/pyGRU4REC

PyTorch Implementation of Session-based Recommendations with Recurrent Neural Networks(ICLR 2016, Hidasi et al.)

Primary LanguageJupyter Notebook

pyGRU4REC


Environment

  • Python 3.6.3
  • PyTorch 0.3.0.post4
  • pandas 0.20.3
  • numpy 1.13.3

Usage

Training / Test Set Specifications

  • Filenames
    • Training set should be named as train.tsv
    • Test set should be named as test.tsv
  • File Paths
    • train.tsv, test.tsv should be located under the data directory. i.e. data/train.tsv, data/test.tsv
  • Contents
    • train.tsv, test.tsv should be the tsv files that stores the pandas dataframes that satisfy the following requirements(without headers):
      • The 1st column of the tsv file should be the integer Session IDs
      • The 2nd column of the tsv file should be the integer Item IDs
      • The 3rd column of the tsv file should be the Timestamps

Training/Testing using Jupyter Notebook

See example.ipynb for the full jupyter notebook script that

  1. Loads the data
  2. Trains a GRU4REC model
  3. Load the trained GRU4REC model
  4. Tests a GRU4REC model

Training using run_train.py

  • Before using run_train.py, I highly recommend that you to take a look at example.ipynb to see how the implementation works.
  • Default parameters are the same as the TOP1 loss case in the GRU4REC paper.
  • Intermediate models created from each training epochs will be stored to models/, unless specified.
  • The log file will be written to logs/train.out.
$ python run_train.py > logs/train.out

Args:
    --loss_type: Loss function type.
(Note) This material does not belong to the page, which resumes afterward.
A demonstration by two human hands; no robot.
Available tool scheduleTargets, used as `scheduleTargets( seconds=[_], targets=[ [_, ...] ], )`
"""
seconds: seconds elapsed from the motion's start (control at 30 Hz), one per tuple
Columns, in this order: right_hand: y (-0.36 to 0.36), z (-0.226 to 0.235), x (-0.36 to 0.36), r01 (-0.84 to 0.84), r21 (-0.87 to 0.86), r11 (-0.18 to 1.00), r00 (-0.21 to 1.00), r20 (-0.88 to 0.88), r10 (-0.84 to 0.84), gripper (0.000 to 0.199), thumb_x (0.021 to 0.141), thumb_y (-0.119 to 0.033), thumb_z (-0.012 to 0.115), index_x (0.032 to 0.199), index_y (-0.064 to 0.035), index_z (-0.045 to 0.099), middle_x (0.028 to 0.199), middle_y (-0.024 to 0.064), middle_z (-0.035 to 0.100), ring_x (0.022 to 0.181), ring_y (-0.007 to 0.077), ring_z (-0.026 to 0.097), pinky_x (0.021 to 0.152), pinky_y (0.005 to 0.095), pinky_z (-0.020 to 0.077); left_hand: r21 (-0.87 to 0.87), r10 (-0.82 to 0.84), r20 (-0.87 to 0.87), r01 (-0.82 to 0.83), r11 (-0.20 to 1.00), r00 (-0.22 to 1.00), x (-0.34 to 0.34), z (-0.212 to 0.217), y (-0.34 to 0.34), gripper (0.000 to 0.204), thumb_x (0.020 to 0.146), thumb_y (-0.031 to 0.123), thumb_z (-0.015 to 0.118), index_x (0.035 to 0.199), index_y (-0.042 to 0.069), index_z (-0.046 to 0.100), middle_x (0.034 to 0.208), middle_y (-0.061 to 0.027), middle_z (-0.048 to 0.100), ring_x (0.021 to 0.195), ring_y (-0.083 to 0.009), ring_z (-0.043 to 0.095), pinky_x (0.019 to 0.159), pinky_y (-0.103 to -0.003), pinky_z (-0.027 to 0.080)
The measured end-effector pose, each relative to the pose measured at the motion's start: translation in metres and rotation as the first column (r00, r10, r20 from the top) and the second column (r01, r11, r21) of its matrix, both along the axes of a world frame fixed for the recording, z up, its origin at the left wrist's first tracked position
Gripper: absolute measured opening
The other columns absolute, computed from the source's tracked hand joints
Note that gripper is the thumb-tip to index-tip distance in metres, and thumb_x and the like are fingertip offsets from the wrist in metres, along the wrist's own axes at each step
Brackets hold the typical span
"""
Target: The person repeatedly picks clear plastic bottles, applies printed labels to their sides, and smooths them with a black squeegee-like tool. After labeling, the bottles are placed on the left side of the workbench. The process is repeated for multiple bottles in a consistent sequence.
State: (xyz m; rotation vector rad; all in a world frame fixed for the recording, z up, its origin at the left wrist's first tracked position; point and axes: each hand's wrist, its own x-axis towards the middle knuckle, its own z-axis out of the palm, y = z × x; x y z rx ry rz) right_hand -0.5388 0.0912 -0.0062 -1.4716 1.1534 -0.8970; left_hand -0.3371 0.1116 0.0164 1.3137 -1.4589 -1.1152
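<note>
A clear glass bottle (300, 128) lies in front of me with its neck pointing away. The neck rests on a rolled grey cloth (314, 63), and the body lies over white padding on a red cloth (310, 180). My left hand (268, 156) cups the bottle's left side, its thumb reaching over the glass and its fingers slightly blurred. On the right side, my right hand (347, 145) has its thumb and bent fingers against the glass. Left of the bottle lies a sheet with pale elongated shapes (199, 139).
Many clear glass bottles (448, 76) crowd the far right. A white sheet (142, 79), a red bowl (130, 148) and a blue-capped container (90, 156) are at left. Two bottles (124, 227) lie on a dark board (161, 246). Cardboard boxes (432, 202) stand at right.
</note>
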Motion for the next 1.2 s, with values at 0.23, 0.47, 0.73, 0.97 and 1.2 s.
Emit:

Should be one of the 'TOP1', 'BPR', 'CrossEntropy'.(Default: 'TOP1')
    --model_name: The prefix for the intermediate models that will be stored during the training.(Default: 'GRU4REC')
    --hidden_size: The dimension of the hidden layer of the GRU.(Default: 100)
    --num_layers: The number of layers for the GRU.(Default: 1)
    --batch_size: Training batch size.(Default: 50)
    --dropout_input: Dropout probability of the input layer of the GRU.(Default: 0)
    --dropout_hidden: Dropout probability of the hidden layer of the GRU.(Default: .5)
    --optimizer_type: Optimizer type. Should be one of the 'Adagrad', 'RMSProp', 'Adadelta', 'Adam', 'SGD'(Default: 'Adagrad')
    --lr: Learning rate for the optimizer.(Default: 0.01)
    --weight_decay: Weight decay for the optimizer.(Default: 0)
    --momentum: Momentum for the optimizer.(Default: 0)
    --eps: eps parameter for the optimizer.(Default: 1e-6)
    --n_epochs: The number of training epochs to run.(Default: 10)
    --time_sort: Whether to sort the sessions in the dataset in a time order.(Default: False)
    --n_samples: The number of samples to use for the training. If -1, all samples in the training set are used.(Default: -1)

Testing using run_test.py

  • The log file will be written to logs/test.out.
$ python run_test.py model_file > logs/test.out

Args:
    model_file: name of the intermediate model under the `./models` directory. e.g. `python run_test.py GRU4REC_TOP1_Adagrad_0.01_epoch10 > ./logs/test.out`
    --loss_type: Loss function type. Should be one of 'TOP1', 'BPR', 'CrossEntropy'.(Default: 'TOP1')
    --hidden_size: The dimension of the hidden layer of the GRU.(Default: 100)
    --num_layers: The number of layers for the GRU.(Default: 1)
    --batch_size: Training batch size.(Default: 50)
    --dropout_input: Dropout probability of the input layer of the GRU.(Default: 0)
    --dropout_hidden: Dropout probability of the hidden layer of the GRU.(Default: .5)
    --optimizer_type: Optimizer type. Should be one of 'Adagrad', 'RMSProp', 'Adadelta', 'Adam', 'SGD'(Default: 'Adagrad')
    --lr: Learning rate for the optimizer.(Default: 0.01)
    --weight_decay: Weight decay for the optimizer.(Default: 0)
    --momentum: Momentum for the optimizer.(Default: 0)
    --eps: eps parameter for the optimizer.(Default: 1e-6)
    --n_epochs: The number of training epochs to run.(Default: 10)
    --time_sort: Whether to sort the sessions in the training set in a time order.(Default: False)
    --n_samples: The number of samples to use for the training. If -1, all samples in the training set are used.(Default: -1)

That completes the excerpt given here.